Posted December 28, 2010    Peter McCalister

Excuse 2: SADLY, IT’S NOT POSSIBLE TO TRUST ALL PEOPLE ALL OF THE TIME.  Yep, that’s what we hear next when data shows up stolen or vandalized.  So this second installment of the Top 5 Excuses for Data Breaches and What They Really Mean will attempt to translate this into what really happened and use current news to exemplify our point.

This is one of the more favored excuses used by organizations who prefer to show some attrition for taking their eye off the ball for a few days, months, years,… (fill in the blank).
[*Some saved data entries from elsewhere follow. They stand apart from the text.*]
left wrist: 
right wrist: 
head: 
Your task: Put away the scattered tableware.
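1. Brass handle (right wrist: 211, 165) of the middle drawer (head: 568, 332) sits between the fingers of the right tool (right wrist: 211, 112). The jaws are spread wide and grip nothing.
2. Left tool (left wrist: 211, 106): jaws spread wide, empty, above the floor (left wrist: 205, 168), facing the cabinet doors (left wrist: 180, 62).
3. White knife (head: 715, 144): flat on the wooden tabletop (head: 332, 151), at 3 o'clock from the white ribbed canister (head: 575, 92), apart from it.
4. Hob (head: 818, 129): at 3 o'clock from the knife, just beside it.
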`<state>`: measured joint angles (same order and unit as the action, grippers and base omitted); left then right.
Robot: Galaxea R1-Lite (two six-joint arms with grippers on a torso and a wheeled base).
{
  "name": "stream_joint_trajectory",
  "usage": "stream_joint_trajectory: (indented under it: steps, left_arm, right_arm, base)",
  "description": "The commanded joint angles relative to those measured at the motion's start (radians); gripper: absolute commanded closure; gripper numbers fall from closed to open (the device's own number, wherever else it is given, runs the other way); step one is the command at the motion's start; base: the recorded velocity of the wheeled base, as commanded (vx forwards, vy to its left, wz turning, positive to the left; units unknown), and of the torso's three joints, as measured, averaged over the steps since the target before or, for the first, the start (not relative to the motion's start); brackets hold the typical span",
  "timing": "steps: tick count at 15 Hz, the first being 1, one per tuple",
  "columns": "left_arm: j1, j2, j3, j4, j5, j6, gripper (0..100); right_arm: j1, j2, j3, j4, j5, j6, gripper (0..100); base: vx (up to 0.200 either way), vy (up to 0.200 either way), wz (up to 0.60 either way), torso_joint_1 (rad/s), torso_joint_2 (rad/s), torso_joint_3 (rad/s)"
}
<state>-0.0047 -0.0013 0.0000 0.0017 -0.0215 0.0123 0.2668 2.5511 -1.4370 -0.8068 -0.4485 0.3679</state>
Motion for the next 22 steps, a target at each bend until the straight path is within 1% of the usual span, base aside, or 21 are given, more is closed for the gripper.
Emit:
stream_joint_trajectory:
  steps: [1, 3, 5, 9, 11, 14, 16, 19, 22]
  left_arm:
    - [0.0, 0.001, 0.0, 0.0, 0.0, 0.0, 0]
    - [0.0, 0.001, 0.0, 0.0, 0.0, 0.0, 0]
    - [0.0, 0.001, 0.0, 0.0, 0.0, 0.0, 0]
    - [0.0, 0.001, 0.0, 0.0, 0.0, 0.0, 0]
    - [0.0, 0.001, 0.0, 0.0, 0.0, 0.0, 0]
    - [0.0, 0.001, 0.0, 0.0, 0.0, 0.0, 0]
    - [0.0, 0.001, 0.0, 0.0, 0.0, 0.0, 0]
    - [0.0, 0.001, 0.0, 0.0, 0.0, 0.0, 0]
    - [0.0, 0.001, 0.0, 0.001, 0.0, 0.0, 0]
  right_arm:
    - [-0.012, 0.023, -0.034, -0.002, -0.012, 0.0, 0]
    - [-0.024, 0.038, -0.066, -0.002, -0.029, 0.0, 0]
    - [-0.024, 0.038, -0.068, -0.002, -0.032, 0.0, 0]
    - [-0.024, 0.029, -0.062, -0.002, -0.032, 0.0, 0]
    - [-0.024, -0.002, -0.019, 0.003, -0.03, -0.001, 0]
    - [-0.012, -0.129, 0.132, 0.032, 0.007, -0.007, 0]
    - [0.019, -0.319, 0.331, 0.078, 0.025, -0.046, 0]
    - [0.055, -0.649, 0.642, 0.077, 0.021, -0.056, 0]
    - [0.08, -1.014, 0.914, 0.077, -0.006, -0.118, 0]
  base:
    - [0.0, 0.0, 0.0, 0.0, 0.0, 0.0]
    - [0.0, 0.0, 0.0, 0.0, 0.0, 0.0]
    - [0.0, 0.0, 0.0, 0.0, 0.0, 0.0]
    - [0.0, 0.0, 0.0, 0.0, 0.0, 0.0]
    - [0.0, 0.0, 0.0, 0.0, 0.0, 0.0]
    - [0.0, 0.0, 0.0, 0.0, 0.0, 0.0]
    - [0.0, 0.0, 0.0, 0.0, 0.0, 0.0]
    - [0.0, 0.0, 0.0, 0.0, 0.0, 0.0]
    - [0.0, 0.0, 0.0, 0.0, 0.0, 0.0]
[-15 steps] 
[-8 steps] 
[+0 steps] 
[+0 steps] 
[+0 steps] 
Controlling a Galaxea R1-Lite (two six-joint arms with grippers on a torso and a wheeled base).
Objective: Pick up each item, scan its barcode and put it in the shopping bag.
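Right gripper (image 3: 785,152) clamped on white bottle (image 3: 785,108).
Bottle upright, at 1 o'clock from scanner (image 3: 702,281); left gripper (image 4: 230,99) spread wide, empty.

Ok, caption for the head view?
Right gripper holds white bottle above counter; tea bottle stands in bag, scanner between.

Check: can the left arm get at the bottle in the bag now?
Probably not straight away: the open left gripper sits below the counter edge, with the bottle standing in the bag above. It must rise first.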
Amongst many US and UK hospitals and health care organizations who seem to have experienced data breaches in the last year, Florida Hospital used this excuse when it admitted to a data breach in November (2010).  Their CEO was at pains to stress:

“While it may be impossible to absolutely prevent an employee from violating our values and policies for personal gain, we are determined to take all necessary steps to review and strengthen our administrative procedures to ensure that we are providing the highest level of data security possible.”

We are, of course, happy to point out that with a good privileged access management solution in place – and one which helps health care organizations comply fully with HIPAA requirements  – they don’t have to rely on trust alone.

Accidental, intentional, or indirect, abuse of privileges are mitigated because employees, partners and third parties only get pre-approved access to the network or servers based on the need their job requires, not their position within the organization hierarchy.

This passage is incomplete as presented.